Subhadra, a trustee of the Saigramam from its inception, is serving as its acting chairperson. She frequently gives lectures on the subject of gynaecology at various platforms. She has also been involved in the publication of a book on infertility.
- M.D. Jayakrishnan K. (Author), M. Subhadra Nair (Foreword) (2012). "Insights into Infertility Management"
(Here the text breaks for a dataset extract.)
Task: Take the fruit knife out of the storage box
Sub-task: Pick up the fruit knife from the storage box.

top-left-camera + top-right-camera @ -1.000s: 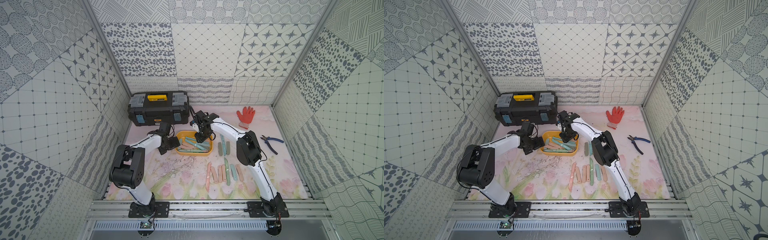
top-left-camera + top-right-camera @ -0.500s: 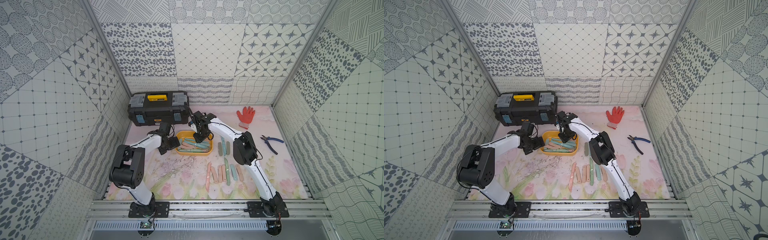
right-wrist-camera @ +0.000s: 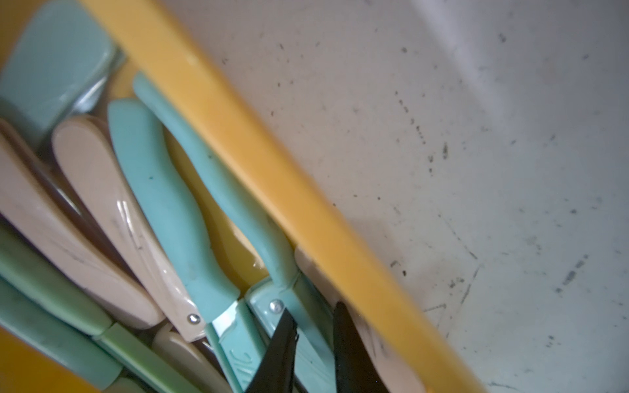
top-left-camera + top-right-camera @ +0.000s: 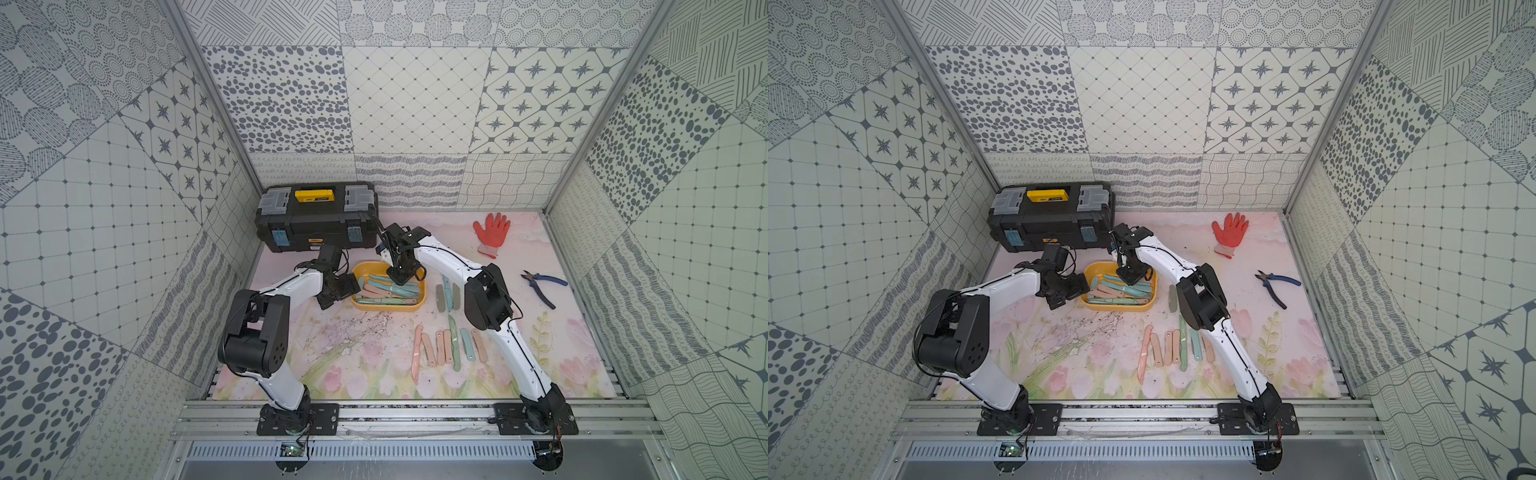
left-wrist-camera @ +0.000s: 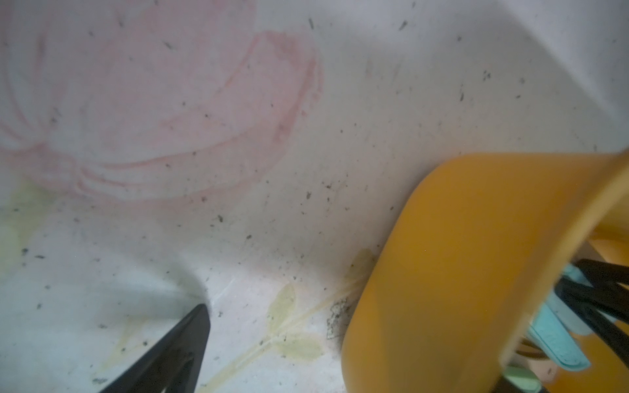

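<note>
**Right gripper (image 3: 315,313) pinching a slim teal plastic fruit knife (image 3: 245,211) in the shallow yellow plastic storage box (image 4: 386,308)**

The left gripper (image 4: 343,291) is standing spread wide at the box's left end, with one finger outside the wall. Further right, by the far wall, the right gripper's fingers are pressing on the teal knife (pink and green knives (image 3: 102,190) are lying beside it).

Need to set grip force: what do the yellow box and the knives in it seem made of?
Box: probably moulded plastic, opaque yellow, smooth with a soft sheen and rounded rim. Teal knife: handle looks like matte plastic, possibly rubbery; a shiny metal-looking rivet at its pivot. Beige knife: glossier plastic, judging by the bright highlights.
</note>
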Robot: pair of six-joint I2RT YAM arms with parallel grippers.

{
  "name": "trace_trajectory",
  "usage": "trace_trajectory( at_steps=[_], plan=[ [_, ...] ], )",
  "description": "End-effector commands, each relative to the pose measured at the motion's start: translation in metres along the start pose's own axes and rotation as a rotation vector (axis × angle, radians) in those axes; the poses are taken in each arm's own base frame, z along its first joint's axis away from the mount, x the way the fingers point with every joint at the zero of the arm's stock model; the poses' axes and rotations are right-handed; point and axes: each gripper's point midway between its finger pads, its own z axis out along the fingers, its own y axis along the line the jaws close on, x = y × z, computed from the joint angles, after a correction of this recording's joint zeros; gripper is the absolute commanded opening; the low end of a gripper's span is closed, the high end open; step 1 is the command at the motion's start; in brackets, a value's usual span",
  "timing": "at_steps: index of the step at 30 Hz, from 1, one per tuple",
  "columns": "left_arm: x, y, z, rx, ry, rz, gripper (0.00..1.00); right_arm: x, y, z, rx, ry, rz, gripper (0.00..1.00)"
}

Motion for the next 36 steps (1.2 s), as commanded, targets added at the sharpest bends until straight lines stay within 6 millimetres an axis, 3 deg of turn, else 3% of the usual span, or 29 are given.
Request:
trace_trajectory(
  at_steps=[1, 9, 15, 23, 36],
  plan=[
    [-0.001, 0.003, -0.001, -0.018, -0.001, 0.005, 0.91, 0.011, 0.005, 0.013, -0.01, 0.055, -0.033, 0.2],
    [-0.001, 0.004, -0.002, -0.02, -0.004, 0.003, 0.91, 0.013, 0.012, 0.01, -0.026, 0.06, -0.066, 0.12],
    [-0.002, 0.003, -0.002, -0.017, -0.005, 0.002, 0.91, 0.0, 0.014, -0.01, -0.018, -0.015, -0.072, 0.11],
    [-0.001, 0.004, -0.002, -0.02, -0.003, 0.003, 0.91, -0.004, 0.017, -0.026, -0.016, -0.046, -0.09, 0.11],
    [-0.002, 0.003, -0.003, -0.019, -0.004, 0.001, 0.91, -0.023, 0.028, -0.074, -0.051, -0.174, -0.105, 0.09]
  ],
)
==Awards and recognitions==
- Padma Shri – Government of India – 2014
- Fellowship – Commonwealth
- Fellowship – World Health Organization

==Controversy==
In 1990, Shibu Thomas and Geetha Shibu Thomas, parents of Baby Naveen, approached the Kerala State Consumer Disputes Redressal Commission alleging medical negligence on the part of the Cosmopolitan Hospital and the doctors. Baby Naveen was reported to have sustained Birth asphyxia (lack of oxygen), which consequently resulted in Hypoxic-ischemic encephalopathy, but, the commission dismissed the petition citing lack of evidence. The petitioners approached the National Consumer Disputes Redressal Commission with an appeal against the state body's verdict on which the appellate authority allowed a compensation of ₹ 1.35 million with interest, to be paid jointly by the hospital and the doctors. Subhadra, who had to pay approximately ₹500,000, however, maintained that there was no negligence on the part of the doctors.